The Matei class (マテイ) locomotives were a class of steam tender locomotives of the Chosen Government Railway (Sentetsu) with 4-8-2 wheel arrangement. The "Mate" name came from the American naming system for steam locomotives, under which locomotives with 4-8-2 wheel arrangement were called "Mountain".

Description

With the development of mining operations in the northern part of Korea, traffic volumes increased significantly, and Sentetsu found a need for a locomotive with strong pulling power suitable for use on mountainous lines with sharp curves and steep slopes. The locomotive designed in response to this need was not of the 2-8-2 Mika type, which was Sentetsu's standard freight locomotive type, but of the Mate type with 4-8-2 wheel arrangement; the leading bogie was designed to reduce flange wear on the wheels. The resulting Matei class locomotives became a mainstay on long-distance freight trains on mountainous lines.

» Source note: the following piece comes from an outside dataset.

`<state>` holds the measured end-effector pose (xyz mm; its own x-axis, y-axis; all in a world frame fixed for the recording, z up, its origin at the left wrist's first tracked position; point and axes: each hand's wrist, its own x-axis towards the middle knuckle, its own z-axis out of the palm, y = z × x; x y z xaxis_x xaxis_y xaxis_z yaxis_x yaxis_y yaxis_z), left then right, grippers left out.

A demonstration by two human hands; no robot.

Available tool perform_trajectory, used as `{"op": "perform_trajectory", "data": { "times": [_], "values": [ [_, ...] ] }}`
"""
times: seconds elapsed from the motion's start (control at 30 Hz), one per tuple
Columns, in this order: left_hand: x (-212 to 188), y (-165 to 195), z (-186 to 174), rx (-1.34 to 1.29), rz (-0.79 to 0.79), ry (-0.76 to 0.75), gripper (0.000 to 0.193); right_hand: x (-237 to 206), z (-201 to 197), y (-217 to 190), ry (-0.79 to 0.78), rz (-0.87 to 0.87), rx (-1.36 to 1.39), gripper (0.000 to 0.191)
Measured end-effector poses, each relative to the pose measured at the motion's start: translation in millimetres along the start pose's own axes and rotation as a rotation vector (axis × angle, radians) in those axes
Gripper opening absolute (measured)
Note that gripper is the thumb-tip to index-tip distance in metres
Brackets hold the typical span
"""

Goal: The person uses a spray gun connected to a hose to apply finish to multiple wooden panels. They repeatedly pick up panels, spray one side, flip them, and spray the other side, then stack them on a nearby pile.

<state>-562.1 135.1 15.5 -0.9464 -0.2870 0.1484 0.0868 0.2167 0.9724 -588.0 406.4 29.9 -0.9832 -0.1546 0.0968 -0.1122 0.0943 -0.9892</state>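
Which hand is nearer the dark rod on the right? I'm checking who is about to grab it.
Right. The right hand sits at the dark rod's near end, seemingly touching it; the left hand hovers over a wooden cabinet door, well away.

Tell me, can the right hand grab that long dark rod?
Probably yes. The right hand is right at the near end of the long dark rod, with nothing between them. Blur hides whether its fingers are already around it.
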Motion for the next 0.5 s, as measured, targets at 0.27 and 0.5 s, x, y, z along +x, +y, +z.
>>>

The Gyeongseong Works undertook two major design projects at the end of the 1930s: that of the Pashiko-class express passenger locomotive, and the Matei-class freight locomotives for use on steep mountain lines. Each was the largest of their type operated by Sentetsu, and the first unit of each type was rolled out in 1939. Both had a heating area of  and were equipped with automatic stokers. After the first two were built at Gyeongseong in 1939 and 1940, a further 48 were built from 1941 through to the end of Japanese rule by Kisha Seizō in Japan.

Postwar
After the Liberation and subsequent partition of Korea, both the Korean National Railroad (KNR) in the South and the Korean State Railway (Kukch'ŏl) in the North operated Matei-class locomotives. Not all survived the Pacific War, as there were only 77 of 83 built of both classes that remained in 1946; of these, 33 went to the Korean National Railroad in the South, and 44 to the Korean State Railway in the North. The six locomotives of both classes that remain unaccounted for were likely either destroyed during the Pacific War or were possibly taken by Soviet Army, which during its occupation of North Korea took a large number of locomotives back to the USSR.

Korean National Railroad Mateo1 class (마터1)
Of the 33 4-8-2s that went to the KNR in the 1947 division of assets, most were likely Matei-class, which were designated 마터1 class by the KNR; the identities of twelve of these are known for certain.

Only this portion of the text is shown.